What to produce
This exercise asks for a copy of each line in the records below with the word "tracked" in it.

--- Provided records Enclosed Below ---

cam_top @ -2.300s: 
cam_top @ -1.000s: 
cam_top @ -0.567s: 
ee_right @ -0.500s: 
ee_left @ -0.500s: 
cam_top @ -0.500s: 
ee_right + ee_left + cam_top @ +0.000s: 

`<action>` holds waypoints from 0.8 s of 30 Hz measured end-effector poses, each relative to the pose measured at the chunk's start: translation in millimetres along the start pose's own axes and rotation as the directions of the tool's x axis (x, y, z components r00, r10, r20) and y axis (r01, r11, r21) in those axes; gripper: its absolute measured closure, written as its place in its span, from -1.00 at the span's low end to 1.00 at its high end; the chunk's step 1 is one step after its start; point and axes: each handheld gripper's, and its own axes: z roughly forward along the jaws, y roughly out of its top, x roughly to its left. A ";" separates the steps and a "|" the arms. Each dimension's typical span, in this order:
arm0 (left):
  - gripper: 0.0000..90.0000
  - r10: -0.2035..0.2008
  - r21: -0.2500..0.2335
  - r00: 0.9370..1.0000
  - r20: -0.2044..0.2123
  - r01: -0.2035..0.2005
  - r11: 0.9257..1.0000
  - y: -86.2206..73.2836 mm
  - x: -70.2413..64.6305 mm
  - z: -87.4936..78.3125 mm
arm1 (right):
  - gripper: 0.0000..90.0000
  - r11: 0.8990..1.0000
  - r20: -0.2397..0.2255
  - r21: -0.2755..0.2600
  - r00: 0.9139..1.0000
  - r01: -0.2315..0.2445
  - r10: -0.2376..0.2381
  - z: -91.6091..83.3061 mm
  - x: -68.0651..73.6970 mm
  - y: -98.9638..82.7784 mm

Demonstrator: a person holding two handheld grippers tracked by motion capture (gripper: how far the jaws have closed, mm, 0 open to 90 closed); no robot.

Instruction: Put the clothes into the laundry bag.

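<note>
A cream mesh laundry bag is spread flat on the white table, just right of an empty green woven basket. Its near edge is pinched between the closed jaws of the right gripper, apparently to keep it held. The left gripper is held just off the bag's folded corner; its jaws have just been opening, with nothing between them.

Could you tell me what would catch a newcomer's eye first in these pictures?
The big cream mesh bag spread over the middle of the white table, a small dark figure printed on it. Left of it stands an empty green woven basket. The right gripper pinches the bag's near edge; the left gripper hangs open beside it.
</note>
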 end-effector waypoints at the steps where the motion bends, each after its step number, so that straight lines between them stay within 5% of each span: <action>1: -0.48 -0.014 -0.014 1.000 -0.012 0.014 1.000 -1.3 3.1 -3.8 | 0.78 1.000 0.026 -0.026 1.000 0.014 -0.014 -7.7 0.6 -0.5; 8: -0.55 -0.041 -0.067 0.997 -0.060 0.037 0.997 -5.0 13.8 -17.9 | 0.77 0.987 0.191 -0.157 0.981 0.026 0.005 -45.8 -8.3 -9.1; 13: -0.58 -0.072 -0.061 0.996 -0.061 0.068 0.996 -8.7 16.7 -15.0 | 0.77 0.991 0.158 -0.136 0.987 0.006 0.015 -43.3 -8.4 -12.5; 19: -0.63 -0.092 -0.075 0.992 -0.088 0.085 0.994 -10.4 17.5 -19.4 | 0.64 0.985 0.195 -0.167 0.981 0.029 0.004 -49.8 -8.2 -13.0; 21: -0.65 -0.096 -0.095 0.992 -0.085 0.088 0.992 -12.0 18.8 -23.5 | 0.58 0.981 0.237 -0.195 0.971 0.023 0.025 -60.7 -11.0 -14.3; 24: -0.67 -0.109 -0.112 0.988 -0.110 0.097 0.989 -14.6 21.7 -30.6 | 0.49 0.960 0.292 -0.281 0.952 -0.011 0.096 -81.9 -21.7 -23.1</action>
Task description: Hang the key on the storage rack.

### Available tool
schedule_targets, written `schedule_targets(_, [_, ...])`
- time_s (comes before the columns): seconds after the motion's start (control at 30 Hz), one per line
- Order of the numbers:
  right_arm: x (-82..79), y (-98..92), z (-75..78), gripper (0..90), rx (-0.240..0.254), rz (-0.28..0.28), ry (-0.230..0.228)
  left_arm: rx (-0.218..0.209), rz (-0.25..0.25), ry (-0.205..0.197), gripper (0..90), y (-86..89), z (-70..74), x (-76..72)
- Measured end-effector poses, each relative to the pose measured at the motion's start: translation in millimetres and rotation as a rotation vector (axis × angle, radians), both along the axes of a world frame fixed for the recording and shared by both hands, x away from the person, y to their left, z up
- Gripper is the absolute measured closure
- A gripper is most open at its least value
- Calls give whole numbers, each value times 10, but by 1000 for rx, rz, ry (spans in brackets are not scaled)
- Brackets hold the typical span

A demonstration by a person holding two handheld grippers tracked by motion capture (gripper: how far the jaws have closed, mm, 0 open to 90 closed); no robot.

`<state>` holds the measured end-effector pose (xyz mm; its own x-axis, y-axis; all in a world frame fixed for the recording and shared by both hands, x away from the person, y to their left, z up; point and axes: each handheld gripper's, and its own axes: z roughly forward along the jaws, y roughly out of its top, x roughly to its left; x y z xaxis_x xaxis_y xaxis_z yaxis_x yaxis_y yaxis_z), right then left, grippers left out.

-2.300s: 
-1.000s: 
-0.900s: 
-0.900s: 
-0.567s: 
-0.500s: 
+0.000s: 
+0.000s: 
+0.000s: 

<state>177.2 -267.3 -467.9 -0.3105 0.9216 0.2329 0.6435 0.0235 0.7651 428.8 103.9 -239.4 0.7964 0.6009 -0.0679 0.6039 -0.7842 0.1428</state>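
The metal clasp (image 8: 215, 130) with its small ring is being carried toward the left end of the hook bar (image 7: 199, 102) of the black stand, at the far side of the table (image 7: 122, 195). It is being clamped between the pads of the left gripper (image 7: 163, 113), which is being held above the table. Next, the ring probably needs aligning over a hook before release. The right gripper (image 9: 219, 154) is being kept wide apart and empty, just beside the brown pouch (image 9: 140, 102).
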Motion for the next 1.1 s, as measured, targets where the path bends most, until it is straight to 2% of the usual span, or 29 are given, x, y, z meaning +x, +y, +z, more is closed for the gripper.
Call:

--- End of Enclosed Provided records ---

Solution for this problem
Demonstrator: a person holding two handheld grippers tracked by motion capture (gripper: how far the jaws have closed, mm, 0 open to 90 closed); no robot.
A demonstration by a person holding two handheld grippers tracked by motion capture (gripper: how far the jaws have closed, mm, 0 open to 90 closed); no robot.

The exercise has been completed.